Four tasks have been carried out in this thesis; (i) Study of model based decomposition
methods and its analysis to visualize the effect of decomposition and deorientation for
enhancement of land cover identification using polarimetric SAR data, (ii) Development of
adaptive land cover classification algorithm using spatial statistics of polarimetric indices, (iii)
Application of transmission line theory for development of algorithm for retrieval of soil
moisture in bare soil and vegetation covered soil using minimum or no ‘a priori’ information,
and (iv) Study and analysis of hybrid polarimetric MiniSAR data, and the development of
algorithm for possible existence of water-ice deposits on lunar surface.
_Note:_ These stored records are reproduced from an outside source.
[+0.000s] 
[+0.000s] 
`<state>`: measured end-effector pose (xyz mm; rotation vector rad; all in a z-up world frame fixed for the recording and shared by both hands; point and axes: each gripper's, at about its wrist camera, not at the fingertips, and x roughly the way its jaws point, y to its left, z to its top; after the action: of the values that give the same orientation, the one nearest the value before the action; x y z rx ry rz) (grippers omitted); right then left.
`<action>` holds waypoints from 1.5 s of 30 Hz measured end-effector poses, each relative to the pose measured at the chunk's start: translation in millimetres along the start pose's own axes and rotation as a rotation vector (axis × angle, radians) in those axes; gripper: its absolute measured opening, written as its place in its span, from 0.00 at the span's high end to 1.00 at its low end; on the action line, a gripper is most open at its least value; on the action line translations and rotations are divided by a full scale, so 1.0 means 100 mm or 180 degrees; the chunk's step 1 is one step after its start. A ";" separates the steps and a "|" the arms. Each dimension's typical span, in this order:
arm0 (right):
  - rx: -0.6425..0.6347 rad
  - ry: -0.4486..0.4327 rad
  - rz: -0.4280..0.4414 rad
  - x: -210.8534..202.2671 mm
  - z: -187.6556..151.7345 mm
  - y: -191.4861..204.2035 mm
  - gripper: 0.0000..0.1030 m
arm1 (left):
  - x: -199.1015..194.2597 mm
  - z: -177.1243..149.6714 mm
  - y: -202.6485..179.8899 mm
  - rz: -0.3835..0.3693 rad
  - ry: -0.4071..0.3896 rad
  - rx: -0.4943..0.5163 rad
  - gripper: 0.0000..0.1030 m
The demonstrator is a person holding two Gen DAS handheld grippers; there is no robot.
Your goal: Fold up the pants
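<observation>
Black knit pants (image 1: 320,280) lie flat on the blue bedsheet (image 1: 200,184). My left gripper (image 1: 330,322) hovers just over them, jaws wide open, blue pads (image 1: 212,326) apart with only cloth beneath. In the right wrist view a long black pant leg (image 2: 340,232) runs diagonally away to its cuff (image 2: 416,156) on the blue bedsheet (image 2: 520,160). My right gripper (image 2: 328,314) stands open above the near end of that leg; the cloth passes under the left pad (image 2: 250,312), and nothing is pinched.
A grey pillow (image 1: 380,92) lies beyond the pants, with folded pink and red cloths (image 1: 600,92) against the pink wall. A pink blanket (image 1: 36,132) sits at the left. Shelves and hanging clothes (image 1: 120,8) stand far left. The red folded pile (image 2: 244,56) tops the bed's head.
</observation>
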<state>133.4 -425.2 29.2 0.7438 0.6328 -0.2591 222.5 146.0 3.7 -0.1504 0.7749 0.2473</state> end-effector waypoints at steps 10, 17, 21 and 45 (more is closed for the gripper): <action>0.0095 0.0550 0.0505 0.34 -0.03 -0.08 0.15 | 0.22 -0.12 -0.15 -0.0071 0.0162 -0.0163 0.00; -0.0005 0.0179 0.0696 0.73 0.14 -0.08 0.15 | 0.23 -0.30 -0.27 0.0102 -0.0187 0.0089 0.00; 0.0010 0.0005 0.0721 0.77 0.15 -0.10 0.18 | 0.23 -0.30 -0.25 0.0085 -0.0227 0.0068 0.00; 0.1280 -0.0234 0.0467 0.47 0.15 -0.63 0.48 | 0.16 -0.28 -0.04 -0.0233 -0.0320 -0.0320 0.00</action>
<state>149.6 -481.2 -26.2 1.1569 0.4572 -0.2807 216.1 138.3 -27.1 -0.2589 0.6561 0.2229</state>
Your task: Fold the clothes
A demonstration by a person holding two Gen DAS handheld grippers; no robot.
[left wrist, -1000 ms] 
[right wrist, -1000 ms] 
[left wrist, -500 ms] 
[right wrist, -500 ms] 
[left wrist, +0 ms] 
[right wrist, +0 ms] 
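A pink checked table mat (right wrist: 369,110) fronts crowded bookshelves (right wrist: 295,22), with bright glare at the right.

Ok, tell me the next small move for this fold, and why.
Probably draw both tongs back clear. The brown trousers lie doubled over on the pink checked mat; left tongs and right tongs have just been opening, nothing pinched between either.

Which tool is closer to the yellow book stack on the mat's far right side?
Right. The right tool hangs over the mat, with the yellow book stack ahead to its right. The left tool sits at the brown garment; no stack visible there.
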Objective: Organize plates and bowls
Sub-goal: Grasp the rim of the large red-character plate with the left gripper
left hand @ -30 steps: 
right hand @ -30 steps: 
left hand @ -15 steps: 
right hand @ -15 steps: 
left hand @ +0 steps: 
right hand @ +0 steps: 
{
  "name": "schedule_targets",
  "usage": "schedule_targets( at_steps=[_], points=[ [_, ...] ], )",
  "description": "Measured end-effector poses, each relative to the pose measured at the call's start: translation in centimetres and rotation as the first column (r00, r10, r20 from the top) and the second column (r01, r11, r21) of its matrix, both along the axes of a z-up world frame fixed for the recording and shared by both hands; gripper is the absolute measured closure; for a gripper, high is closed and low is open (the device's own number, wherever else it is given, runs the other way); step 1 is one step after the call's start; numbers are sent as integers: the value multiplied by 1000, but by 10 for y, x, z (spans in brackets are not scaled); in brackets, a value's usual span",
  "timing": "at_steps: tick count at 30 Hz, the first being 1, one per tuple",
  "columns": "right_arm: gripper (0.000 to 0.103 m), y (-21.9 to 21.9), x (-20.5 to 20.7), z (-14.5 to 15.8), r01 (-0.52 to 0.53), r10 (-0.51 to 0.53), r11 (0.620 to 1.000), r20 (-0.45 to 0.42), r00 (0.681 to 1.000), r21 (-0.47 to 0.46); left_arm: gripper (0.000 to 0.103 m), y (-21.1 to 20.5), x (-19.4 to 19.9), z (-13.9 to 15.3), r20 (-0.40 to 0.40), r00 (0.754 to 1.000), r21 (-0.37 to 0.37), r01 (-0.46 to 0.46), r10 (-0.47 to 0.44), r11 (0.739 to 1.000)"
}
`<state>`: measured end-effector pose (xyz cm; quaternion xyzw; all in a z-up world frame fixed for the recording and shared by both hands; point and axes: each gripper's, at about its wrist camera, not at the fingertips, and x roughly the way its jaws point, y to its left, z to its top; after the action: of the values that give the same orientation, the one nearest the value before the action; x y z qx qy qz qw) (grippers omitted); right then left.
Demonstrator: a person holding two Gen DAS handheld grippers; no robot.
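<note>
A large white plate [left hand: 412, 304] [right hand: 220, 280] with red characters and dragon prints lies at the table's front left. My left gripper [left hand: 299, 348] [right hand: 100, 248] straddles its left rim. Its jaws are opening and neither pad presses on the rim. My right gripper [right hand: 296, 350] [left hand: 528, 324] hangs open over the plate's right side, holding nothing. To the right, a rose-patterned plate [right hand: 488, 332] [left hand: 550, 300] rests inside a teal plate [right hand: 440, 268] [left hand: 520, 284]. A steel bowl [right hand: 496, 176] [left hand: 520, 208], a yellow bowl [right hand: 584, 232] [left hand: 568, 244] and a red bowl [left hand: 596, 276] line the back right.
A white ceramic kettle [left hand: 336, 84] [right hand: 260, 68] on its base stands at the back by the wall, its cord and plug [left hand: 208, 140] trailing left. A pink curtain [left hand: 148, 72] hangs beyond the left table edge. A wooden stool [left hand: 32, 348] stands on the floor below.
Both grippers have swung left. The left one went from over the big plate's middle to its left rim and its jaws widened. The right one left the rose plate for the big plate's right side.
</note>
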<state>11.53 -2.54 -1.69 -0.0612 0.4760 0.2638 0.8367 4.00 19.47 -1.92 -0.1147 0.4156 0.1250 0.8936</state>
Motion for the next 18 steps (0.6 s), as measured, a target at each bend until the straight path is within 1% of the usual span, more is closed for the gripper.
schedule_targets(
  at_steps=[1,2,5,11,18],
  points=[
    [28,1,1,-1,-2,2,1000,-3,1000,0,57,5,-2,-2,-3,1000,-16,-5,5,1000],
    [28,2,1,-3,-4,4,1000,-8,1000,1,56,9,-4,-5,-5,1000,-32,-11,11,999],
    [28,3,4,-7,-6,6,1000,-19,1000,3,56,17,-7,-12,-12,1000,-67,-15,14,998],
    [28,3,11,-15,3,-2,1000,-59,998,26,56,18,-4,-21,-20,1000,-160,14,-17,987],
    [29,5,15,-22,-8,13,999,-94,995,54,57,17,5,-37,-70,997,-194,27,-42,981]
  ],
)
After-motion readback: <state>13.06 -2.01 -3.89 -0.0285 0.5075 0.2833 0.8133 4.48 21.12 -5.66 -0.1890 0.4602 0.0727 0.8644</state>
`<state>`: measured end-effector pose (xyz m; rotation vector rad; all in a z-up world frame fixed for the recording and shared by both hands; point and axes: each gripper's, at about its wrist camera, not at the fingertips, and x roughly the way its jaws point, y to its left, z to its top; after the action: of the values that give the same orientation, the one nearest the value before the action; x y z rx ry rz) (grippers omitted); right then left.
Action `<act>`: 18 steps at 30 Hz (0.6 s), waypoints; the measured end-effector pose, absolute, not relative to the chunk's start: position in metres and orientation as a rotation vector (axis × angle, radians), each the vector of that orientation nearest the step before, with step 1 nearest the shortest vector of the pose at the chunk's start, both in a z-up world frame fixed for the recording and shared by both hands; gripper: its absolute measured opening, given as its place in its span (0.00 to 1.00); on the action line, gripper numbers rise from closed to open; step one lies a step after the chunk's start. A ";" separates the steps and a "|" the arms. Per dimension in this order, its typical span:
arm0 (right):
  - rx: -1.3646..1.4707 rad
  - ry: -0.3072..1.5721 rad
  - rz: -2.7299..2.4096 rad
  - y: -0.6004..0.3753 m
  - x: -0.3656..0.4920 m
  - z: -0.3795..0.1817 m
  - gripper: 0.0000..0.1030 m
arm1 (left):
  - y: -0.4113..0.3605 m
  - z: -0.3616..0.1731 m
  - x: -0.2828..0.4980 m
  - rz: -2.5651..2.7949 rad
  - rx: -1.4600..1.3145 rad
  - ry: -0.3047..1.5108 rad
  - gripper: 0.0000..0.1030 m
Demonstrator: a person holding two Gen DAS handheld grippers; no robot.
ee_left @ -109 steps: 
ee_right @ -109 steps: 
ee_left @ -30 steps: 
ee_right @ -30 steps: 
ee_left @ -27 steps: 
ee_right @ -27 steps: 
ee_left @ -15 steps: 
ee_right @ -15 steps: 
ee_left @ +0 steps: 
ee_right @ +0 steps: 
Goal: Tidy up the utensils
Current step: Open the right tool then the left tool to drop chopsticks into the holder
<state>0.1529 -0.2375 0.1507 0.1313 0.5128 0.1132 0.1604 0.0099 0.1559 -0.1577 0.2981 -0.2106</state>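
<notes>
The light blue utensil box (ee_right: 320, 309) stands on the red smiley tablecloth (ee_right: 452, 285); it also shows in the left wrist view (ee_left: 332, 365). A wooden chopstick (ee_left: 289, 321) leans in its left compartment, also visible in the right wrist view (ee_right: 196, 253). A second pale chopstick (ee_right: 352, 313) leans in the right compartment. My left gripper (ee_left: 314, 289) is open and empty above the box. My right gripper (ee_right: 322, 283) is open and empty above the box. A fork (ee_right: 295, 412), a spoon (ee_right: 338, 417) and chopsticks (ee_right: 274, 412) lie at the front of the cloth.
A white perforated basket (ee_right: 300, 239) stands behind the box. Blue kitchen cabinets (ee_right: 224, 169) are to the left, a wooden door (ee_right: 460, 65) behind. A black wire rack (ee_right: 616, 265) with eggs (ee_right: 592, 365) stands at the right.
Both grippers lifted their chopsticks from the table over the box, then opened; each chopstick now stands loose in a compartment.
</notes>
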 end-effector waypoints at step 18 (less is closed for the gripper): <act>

Fully polarimetric ALOS PALSAR and/or Radarsat-2 data of Roorkee city in the state of
Uttarakhand, India, have been used for characterization and soil moisture retrieval of Earth
surface. The characterization of lunar surface in terms of identification of possible water-ice
deposits has been performed by using hybrid polarimetric MiniSAR data of Peary and
Rozhdestvenskiy craters.
The thesis includes seven chapters. Chapter one presents the introduction, which consists
of motivation, scope, and objectives of the thesis.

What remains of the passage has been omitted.